-- THE DATA follows --
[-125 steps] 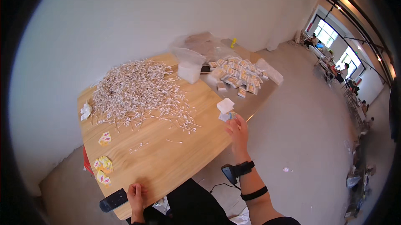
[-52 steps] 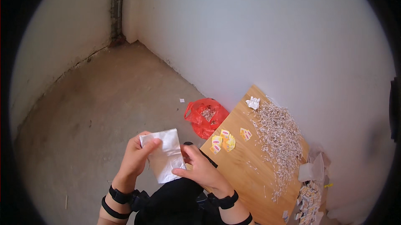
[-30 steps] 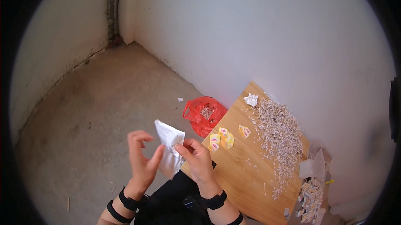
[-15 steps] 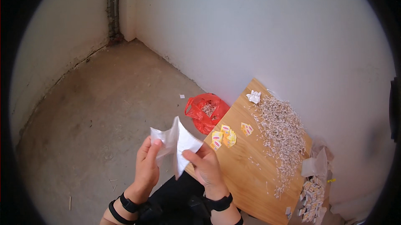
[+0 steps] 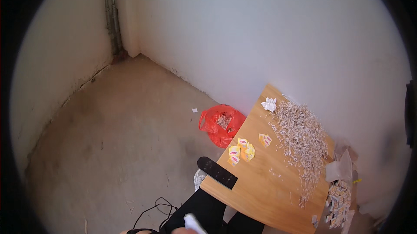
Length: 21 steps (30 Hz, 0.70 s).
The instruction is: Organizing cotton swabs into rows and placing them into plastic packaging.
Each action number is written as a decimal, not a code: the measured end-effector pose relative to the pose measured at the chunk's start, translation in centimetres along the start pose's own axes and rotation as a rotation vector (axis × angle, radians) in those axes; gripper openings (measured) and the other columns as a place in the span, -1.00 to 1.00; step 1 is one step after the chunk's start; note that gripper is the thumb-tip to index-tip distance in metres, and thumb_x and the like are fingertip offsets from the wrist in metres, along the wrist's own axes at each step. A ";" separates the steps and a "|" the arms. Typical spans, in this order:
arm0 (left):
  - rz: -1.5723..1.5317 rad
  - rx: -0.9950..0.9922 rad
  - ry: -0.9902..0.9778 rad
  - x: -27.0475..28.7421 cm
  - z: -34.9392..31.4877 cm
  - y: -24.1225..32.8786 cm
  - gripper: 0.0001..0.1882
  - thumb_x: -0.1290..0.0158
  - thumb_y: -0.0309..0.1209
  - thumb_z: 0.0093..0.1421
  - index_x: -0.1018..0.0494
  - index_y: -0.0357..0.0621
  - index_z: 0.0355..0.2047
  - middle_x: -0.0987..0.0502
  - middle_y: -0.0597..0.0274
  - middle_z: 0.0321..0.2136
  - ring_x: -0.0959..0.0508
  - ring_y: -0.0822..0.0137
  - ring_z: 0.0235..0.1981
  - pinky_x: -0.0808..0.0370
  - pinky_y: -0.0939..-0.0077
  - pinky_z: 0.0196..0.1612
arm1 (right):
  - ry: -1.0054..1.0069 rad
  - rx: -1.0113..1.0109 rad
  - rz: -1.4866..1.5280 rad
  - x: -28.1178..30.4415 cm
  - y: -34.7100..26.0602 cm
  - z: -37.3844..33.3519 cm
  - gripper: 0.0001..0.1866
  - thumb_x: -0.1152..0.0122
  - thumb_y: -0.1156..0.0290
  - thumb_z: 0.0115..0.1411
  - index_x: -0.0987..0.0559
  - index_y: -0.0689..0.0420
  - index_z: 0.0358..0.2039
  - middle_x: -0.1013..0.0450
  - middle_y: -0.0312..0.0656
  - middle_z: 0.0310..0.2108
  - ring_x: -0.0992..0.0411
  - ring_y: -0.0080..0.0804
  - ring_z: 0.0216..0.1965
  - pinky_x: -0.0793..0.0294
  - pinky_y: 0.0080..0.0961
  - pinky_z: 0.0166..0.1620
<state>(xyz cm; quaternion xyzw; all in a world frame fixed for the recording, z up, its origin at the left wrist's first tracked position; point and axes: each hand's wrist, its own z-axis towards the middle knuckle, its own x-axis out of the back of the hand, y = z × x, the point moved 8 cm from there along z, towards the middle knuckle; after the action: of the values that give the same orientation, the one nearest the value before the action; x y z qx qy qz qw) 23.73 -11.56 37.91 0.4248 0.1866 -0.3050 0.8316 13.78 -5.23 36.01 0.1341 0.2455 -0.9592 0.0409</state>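
Observation:
At the bottom edge a folded white tissue (image 5: 193, 224) sticks up over my dark trousers. Just a sliver of my left hand (image 5: 183, 231) shows against it; it seems closed on the tissue, with most of the fingers cut off by the edge. A dark band on the left forearm shows beside it. My right hand is out of view. To the right stands a wooden table (image 5: 256, 195) with a large heap of cotton swabs (image 5: 302, 140). Yellow and white cards (image 5: 241, 150) lie near its left edge, and a smaller group of cards (image 5: 264, 140) beyond them.
A long black object (image 5: 217, 172) lies at the table's left corner. Crumpled white paper (image 5: 269, 104) is at the far end. A red plastic bag (image 5: 221, 137) with swabs stands on the floor. Several small boxes (image 5: 339, 203) sit beyond the right edge. A black cable (image 5: 163, 205) trails by my legs.
Both hands have dropped from the middle toward the lower edge, and the right one has left the view. The tissue, spread between them before, is now folded. The black object is uncovered.

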 end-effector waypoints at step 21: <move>0.112 0.734 0.448 0.9 -3.0 -3.5 -0.75 -0.02 -0.45 0.14 -0.23 0.09 -0.62 -0.30 0.47 -0.54 -0.34 0.52 -0.45 -0.30 0.71 -0.08 | 0.926 -0.289 1.721 -6.4 8.3 -4.9 -0.50 -0.11 0.55 0.08 -0.29 0.22 0.08 -0.33 -0.10 -0.07 -0.26 0.03 0.14 -0.37 0.33 0.02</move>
<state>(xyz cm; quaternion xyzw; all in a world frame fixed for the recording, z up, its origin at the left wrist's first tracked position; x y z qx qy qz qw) 21.97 -10.97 33.59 0.7577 0.2185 -0.2057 0.5796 22.32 -10.09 29.88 0.6227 0.1708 -0.4157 0.6405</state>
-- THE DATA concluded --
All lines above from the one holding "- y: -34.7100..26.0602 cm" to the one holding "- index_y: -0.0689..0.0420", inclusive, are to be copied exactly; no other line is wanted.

## RESULT OF THIS TASK
  - y: -34.7100..26.0602 cm
  - z: -37.3844..33.3519 cm
  - gripper: 0.0001..0.1866
  - thumb_x: -0.1152..0.0122
  - thumb_y: -0.1156..0.0290
  - thumb_z: 0.0115..0.1411
  - index_x: -0.0987..0.0559
  - index_y: -0.0689..0.0420

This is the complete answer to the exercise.